20 (31) января. «Пруссия заключает союз с Портою» (Грибовский. С. 76). «Теперь мы в кризисе: или мир, или тройная война» (Екатерина – Храповицкому. С. 214). – «Матушка Всемилостивейшая Государыня! <…> Не можно ли всячески отвести прусского короля от его намерений. Пусть он берет Померанию и что хочет <…>, а то все верх дном пойдет. Где набрать войск и начальников столько и достанет ли внимания? Разбившись повсюду, везде будем слабы и нигде не успеем» (Потемкин – Екатерине 8 февраля 1790 из Ясс в Петербург. С. 397).
15 апреля. Петербург. «Известно уже о согласии короля прусского с турками, он готовится <…>. Нам надобно успеть подвинуть 20 т<ысяч войска> к Риге. Пространство России делает ее силу и бессилие <…>. При первом разрыве вступят войска наши в Польшу» (Екатерина – Храповицкому. С. 220).
Апрель. Париж. «Я в Париже! Эта мысль производит в душе моей какое-то особливое, быстрое, неизъяснимое, приятное движение… Я в Париже! – говорю сам себе и бегу из улицы в улицу, из Тюльери в Поля Елисейские; вдруг останавливаюсь, на все смотрю с отменным любопытством: на домы, на кареты, на людей.
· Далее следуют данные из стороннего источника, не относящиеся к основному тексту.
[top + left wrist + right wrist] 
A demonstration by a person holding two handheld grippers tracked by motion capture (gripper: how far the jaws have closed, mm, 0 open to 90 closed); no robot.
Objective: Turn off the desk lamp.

Что было мне известно по описаниям – вижу теперь собственными глазами – веселюсь и радуюсь живою картиною величайшего, славнейшего города в свете, чудного, единственного по разнообразию явлений. <…> – Париж ныне не то, что он был. Грозная туча носится над его башнями и помрачает блеск сего, некогда пышного города. Златая роскошь, которая прежде царствовала в нем как в своей любезной столице, – златая роскошь, опустив черное покрывало на горестное лицо свое, поднялась на воздух и скрылась за облаками; остался один бледный луч ея сияния, который едва сверкает на горизонте, подобно умирающей заре вечера. Ужасы Революции выгнали из Парижа самых богатейших жителей; знатнейшее дворянство удалилось в чужие земли <…>. – С 14 июля все твердят во Франции об Аристократах и Демократах; хвалят и бранят друг друга сими именами <…>» (Карамзин. Письма русского путешественника. С. 217, 223–224, 226).